The plant, a vestige of the region’s once grand jewelry making, is one of a handful of US refineries that make prized bars of nearly 24-carat gold. Known as “four-nines,’’ they are stamped 999.9 to indicate they are nearly pure gold.  

Are you sure? 

See: Tungsten Filled Gold Bars  

Who stole the gold, readers?  

 Does the question even need asking?

Gold moves in and out of the Metalor plant in armored trucks, but exactly where the gold comes from or where it goes is rather mysterious. Competitors and several consultants either declined to speak about the company or did not return phone calls. And when they did, details were slim....

The refining business has benefited from the global recession, as jittery investors’ demand for gold has pushed prices to record highs. A troy ounce of 24-karat gold is now worth more than $1,200, a nearly 400 percent increase in value over the last decade....  

Then the blogs and "fringe" were correct when compared to the "economic experts" the Globe often quotes?

In North Attleborough, where Metalor is not a household name, local historians view such refineries as part of the region’s rich jewelry-making heritage. The area from the neighboring town of Attleboro and south to Providence was home to scores of refineries and jewelry makers through the 1950s.

Today, many of the larger operations, like ring maker L.G. Balfour, are gone. In 1997, after 83 years of business in Massachusetts, its owners moved the plant to a Texas border town to take advantage of cheaper labor.... 

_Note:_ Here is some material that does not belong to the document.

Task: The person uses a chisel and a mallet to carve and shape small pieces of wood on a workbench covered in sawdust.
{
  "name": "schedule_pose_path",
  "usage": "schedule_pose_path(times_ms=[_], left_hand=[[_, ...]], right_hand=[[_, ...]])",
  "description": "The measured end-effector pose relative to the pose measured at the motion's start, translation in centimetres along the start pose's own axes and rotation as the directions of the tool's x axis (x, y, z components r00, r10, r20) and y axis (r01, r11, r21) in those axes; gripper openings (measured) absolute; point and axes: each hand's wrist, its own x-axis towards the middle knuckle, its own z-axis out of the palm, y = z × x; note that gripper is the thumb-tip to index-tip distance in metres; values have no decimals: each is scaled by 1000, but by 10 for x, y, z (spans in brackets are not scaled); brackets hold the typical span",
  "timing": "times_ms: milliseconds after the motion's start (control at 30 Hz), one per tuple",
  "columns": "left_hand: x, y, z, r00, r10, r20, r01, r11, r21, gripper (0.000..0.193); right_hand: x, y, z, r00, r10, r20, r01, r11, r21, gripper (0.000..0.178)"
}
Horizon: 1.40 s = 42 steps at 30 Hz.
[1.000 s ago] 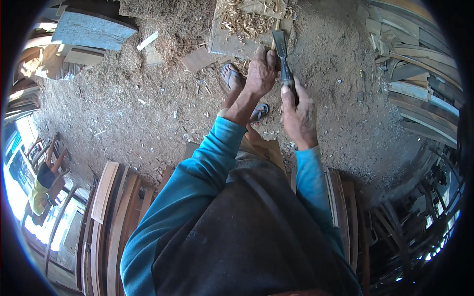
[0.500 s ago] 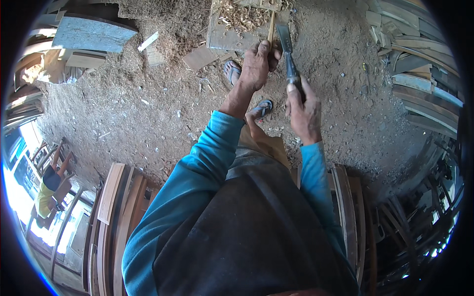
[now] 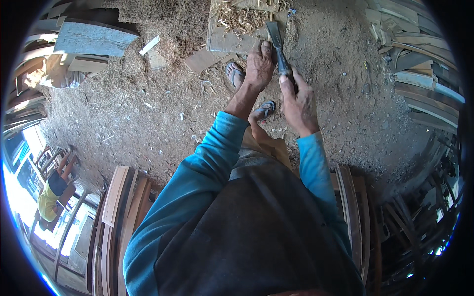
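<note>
Though half hidden, chisel (image 3: 277, 47) in right hand (image 3: 298, 101).

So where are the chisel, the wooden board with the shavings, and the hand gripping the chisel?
chisel (image 3: 273, 33): head view, on its flat metal blade.
wooden board (image 3: 224, 42): head view, on its bare lower left part.
right hand (image 3: 299, 101): head view, on the back of the hand.
</note>
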Motion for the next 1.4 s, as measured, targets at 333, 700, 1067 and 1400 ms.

Metalor looks like an ordinary factory, at least until you get to the building’s entrance. A sign posted next to an intercom instructs visitors: “Identify Yourself!’’ and any loitering draws security personnel.

Such precautions are warranted. Two years ago, thieves stole more than $2 million worth of jewelry from a manufacturer six miles away.

An Attleboro police detective, Richard Campion, said the thieves disabled the alarm systems at E.A. Dion Inc., cutting a hole in the roof and extracting a 3,000-pound safe and 52 Super Bowl rings made for the New York Giants. An account in the local newspaper, The Sun Chronicle, described the heist as orchestrated by “master thieves operating with military-like precision.’’  

Hmmmmmmmm.

***********

One former employee, who did not want to be identified because he signed a confidentiality agreement, said the plant buys mined gold as well as gold from pawn shops, jewelers, and dental offices....  

In 2004, the Associated Press reported that Metalor was involved in illegal financial transactions that resulted in the laundering $4.5 million in drug money.

According to the story, an investigation by the US Immigration and Customs Enforcement agency revealed that couriers were picking up gold refined at Metalor and repackaging it in shampoo bottles and other containers they smuggled into South America....

Despite the case, many residents of Jewelry City, as Attleboro is known, said they knew little about the gold bricks in their midst....  

Attleboro is as AmeriKan as they come!